* [Data section]:

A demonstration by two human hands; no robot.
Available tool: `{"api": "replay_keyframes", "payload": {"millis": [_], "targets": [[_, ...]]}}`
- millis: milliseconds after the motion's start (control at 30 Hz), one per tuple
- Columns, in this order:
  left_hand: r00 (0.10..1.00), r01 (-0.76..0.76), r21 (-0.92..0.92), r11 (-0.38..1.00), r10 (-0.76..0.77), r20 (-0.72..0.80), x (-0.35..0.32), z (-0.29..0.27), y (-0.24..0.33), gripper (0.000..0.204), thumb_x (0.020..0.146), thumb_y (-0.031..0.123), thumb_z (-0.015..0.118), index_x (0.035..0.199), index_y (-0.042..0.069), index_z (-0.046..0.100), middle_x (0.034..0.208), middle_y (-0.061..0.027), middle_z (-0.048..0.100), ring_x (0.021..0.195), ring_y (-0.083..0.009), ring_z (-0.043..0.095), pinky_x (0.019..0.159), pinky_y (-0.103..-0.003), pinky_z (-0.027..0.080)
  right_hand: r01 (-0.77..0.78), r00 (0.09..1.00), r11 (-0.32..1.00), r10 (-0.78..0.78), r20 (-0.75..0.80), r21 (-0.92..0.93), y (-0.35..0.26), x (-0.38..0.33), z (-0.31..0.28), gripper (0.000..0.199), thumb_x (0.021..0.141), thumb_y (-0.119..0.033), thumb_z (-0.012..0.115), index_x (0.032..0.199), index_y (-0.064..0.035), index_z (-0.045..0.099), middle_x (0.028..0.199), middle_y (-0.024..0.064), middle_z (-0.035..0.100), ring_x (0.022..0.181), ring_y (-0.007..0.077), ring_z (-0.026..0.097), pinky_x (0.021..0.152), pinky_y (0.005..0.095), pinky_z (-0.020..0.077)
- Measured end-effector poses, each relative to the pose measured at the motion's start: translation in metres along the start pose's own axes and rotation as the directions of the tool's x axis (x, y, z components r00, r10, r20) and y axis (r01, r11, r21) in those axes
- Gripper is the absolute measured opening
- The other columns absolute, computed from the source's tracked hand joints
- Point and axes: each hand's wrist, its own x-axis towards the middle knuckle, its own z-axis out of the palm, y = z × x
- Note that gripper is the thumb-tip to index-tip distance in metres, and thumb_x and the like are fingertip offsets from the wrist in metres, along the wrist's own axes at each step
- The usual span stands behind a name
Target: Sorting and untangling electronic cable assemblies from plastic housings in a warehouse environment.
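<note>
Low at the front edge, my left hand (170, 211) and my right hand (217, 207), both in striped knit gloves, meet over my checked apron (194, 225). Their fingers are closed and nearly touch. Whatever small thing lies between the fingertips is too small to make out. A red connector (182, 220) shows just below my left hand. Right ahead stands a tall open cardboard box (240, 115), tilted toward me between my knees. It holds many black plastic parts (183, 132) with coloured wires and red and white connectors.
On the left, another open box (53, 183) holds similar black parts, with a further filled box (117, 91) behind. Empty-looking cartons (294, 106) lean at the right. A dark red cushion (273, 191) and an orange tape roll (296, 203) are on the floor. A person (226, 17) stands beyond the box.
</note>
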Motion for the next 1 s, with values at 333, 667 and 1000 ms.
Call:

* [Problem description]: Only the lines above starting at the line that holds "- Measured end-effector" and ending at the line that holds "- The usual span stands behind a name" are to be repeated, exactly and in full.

* [Response]:
- Measured end-effector poses, each relative to the pose measured at the motion's start: translation in metres along the start pose's own axes and rotation as the directions of the tool's x axis (x, y, z components r00, r10, r20) and y axis (r01, r11, r21) in those axes
- Gripper is the absolute measured opening
- The other columns absolute, computed from the source's tracked hand joints
- Point and axes: each hand's wrist, its own x-axis towards the middle knuckle, its own z-axis out of the palm, y = z × x
- Note that gripper is the thumb-tip to index-tip distance in metres, and thumb_x and the like are fingertip offsets from the wrist in metres, along the wrist's own axes at each step
- The usual span stands behind a name

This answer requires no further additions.